About Osborne


The Osborne Computer Corporation (OCC) was founded by Adam Osborne in 1980 based on a product of not just personal computers but portable computers. Adam Osborne asked Lee Felsenstein to develop his portable computer with the result being the Osborne 1.

Despite early success, Osborne struggled under heavy competition. Kaypro Computer offered portables that, like the Osborne 1, ran CP/M and included a software bundle, but Kaypro offered larger 9 inch (229 mm) screens. Apple Computer's offerings had a large software library of their own and with aftermarket cards, could run CP/M as well. IBM's 16-bit IBM PC was faster, more advanced, and offered a rapidly growing software library, and Compaq offered a portable computer that was almost 100% compatible with IBM's offering. Osborne's efforts to raise $20 million in capital to rush an IBM-compatible computer to market were unsuccessful.

According to proponents of the Osborne Effect, the final blow occurred in 1983 when Adam Osborne boasted about an upcoming product months before it could be released, killing demand for the company's existing products. It is unclear whether this boast was about the Osborne Executive, which was released in May 1983 for $2,495 and featured a 7 inch (178 mm) screen and did not sell as well as its predecessor, or, more likely, the Osborne Vixen, a smaller portable that promised to offer compatibility not only with earlier Osborne models but also with MS-DOS, allowing it to run software designed for IBM and Compaq computers. Dealers rapidly started cancelling orders for the Osborne 1.

Unsold inventory piled up and in spite of dramatic price cuts - the Osborne 1 was selling for $1295 in July 1983 and $995 by August - sales did not recover. Losses, already higher than expected, continued to mount, and OCC declared bankruptcy on September 13, 1983. This marketing blunder came to be known as "Osborneing" and the phrase circulated in Silicon Valley for the next decade.

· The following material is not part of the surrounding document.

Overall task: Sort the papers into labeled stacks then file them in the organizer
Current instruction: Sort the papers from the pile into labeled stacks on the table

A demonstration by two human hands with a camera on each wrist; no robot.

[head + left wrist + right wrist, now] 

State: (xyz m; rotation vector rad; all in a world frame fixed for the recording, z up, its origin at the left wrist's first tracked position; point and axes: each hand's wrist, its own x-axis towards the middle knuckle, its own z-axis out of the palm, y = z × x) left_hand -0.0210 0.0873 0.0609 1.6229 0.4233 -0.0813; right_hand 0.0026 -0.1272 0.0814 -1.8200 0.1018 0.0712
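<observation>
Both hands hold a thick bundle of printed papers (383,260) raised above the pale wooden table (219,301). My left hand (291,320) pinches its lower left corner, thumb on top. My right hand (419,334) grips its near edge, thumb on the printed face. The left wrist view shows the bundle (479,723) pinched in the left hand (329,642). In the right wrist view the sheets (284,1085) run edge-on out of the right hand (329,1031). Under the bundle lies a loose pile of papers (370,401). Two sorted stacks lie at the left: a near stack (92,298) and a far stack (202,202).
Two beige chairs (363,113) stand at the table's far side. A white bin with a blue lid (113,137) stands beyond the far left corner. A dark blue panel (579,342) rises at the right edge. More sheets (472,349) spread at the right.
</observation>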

Osborne emerged from bankruptcy in the mid 1980s and finally released the Osborne Vixen, a compact portable running CP/M, in 1985. However, the company never regained its early prominence.

Commercial rights for the Osborne brand name were later acquired by the Finnish clone PC maker Mikrolog Ltd which is until this day marketing its products (server and desktop PC:s) domestically under that once world famous name.